- **Task item**:
Select, from the data, each line where "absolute" occurs.

- **Given material**:
-----
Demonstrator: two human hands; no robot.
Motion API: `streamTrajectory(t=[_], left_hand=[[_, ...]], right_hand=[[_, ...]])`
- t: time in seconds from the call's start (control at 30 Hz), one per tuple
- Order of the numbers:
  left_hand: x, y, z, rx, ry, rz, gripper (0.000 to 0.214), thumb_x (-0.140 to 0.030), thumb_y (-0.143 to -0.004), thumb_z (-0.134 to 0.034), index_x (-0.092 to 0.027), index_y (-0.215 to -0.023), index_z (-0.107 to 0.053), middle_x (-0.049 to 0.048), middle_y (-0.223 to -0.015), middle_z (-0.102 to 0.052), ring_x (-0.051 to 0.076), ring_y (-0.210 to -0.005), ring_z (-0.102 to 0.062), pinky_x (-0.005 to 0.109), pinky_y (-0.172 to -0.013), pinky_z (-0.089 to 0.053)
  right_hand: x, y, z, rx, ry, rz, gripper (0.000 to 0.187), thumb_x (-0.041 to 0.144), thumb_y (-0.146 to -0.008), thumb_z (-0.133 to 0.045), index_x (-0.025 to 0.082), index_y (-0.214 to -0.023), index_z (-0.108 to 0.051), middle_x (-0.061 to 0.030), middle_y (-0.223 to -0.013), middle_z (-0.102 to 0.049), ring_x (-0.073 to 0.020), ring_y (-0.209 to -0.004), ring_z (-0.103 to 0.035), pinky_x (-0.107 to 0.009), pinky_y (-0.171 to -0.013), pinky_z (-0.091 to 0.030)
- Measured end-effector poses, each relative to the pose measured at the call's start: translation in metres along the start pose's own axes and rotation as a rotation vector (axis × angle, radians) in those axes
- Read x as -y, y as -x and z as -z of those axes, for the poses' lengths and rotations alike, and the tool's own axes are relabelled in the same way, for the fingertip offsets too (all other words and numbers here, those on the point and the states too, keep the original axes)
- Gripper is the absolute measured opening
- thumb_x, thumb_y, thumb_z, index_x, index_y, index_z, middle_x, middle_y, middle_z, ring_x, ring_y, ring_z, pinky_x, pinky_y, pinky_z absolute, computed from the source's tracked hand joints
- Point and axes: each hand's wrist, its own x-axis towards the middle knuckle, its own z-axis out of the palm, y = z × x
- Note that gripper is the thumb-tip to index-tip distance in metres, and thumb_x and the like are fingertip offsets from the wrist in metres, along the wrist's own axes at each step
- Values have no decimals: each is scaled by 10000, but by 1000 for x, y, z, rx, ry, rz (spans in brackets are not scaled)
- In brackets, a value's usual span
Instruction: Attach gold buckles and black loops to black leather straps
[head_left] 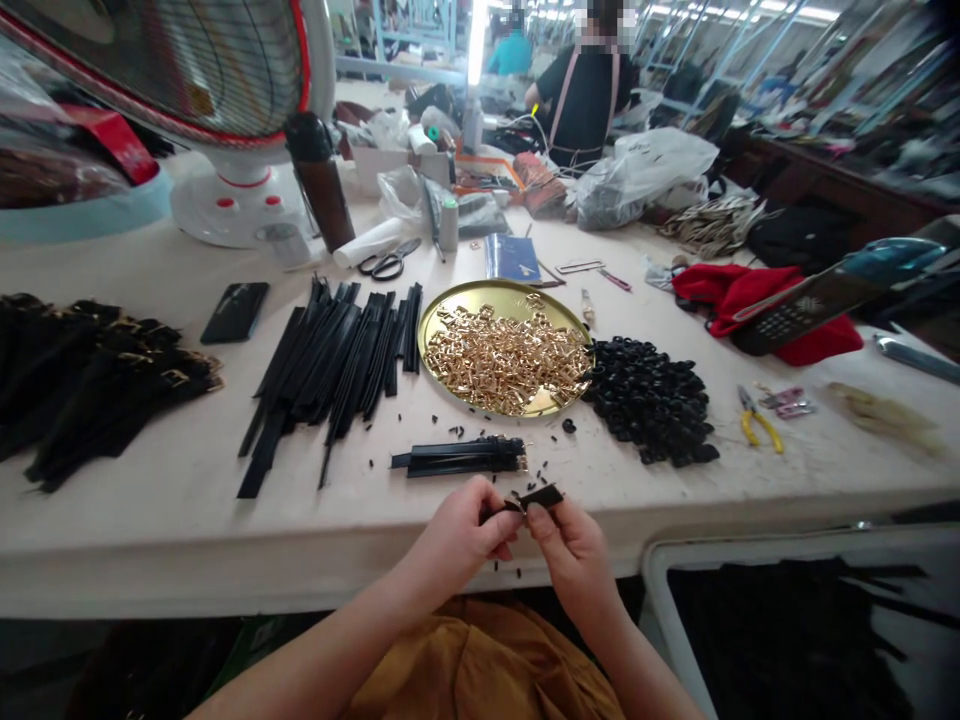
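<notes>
Both hands meet at the table's front edge around a short black strap (543,496). My left hand (474,525) is closed on its left part, thumb and fingers pinching. My right hand (574,540) grips the right part, with the strap's end showing above the fingers. A small bit of gold shows between the hands, partly hidden by fingers. Just beyond lies a small stack of black straps (461,457) with gold buckles at its right end. Behind it, a round gold tray (551,403) holds many loose gold buckles (502,355).
Black strips (337,350) lie left of the tray, and a heap of black loops (652,400) lies right. Farther out are buckled straps (112,375), a phone (235,312), scissors (390,262), yellow-handled pliers (759,422) and a fan (225,190). A bin (675,560) stands at lower right.
</notes>
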Motion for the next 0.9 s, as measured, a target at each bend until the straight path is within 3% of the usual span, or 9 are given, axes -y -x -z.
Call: streamTrajectory(t=[0.1,0.17,0.27,0.33,0.43,0.53,0.67,0.8,0.9], left_hand=[[-1,-3,-4,-13,-54,-65,311,-275,-798,-472,-187,-1095,-441,-4,-753,-576,96,-559,-526,230,-566,-436],[-4,-5,-5,-3,-104,-125,344,-244,-816,-434,-203,-1158,-450,21,-839,-593,106,-646,-529,235,-642,-433],[-8,-14,0,-27,-116,-94,258,-305,-827,-429,-179,-1024,-538,6,-764,-580,107,-646,-505,214,-620,-407],[-7,-20,4,-40,-113,-20,259,-371,-826,-428,-165,-930,-544,-31,-619,-522,91,-538,-452,193,-524,-364],[-4,-24,6,-29,-98,41,260,-401,-817,-433,-165,-872,-525,-62,-536,-460,71,-443,-366,178,-445,-292],[-2,-21,5,-16,-74,56,231,-379,-817,-429,-167,-845,-517,-70,-522,-451,63,-420,-340,173,-439,-277],[-6,-12,6,-33,-119,30,210,-363,-809,-434,-170,-805,-517,-70,-512,-446,66,-432,-350,173,-460,-287],[-12,-7,7,-39,-171,-17,220,-371,-800,-437,-168,-778,-518,-66,-515,-446,74,-453,-373,178,-476,-298],[-11,-3,6,-41,-197,-71,222,-363,-804,-424,-166,-782,-526,-58,-527,-462,83,-483,-410,181,-493,-309]], right_hand=[[-6,-3,-2,10,83,56,156,278,-838,-453,214,-736,-553,-12,-679,-567,-157,-633,-521,-260,-577,-390],[-13,-8,-2,25,135,55,136,279,-829,-468,212,-751,-558,-11,-672,-570,-154,-620,-522,-260,-572,-390],[-28,-26,10,81,148,28,172,310,-846,-436,208,-787,-561,-10,-664,-577,-151,-614,-528,-253,-562,-394],[-40,-47,26,9,216,11,203,335,-856,-414,203,-823,-564,-21,-698,-588,-161,-652,-539,-265,-598,-401],[-57,-84,50,-190,550,-17,227,363,-833,-441,181,-881,-568,-64,-815,-583,-188,-706,-532,-298,-628,-378],[-68,-106,58,-114,789,-49,182,304,-817,-449,181,-748,-565,-69,-774,-557,-191,-688,-515,-302,-616,-350],[-69,-104,49,-52,800,23,117,239,-784,-458,193,-701,-527,-55,-759,-536,-190,-697,-503,-301,-631,-355],[-68,-99,44,-66,728,12,89,204,-748,-471,180,-781,-550,-63,-775,-543,-198,-718,-500,-311,-653,-366],[-68,-101,46,-42,659,13,65,211,-726,-495,185,-719,-554,-44,-737,-530,-191,-714,-489,-312,-662,-362]])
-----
- **Solution for this exercise**:
- Gripper is the absolute measured opening
- thumb_x, thumb_y, thumb_z, index_x, index_y, index_z, middle_x, middle_y, middle_z, ring_x, ring_y, ring_z, pinky_x, pinky_y, pinky_z absolute, computed from the source's tracked hand joints

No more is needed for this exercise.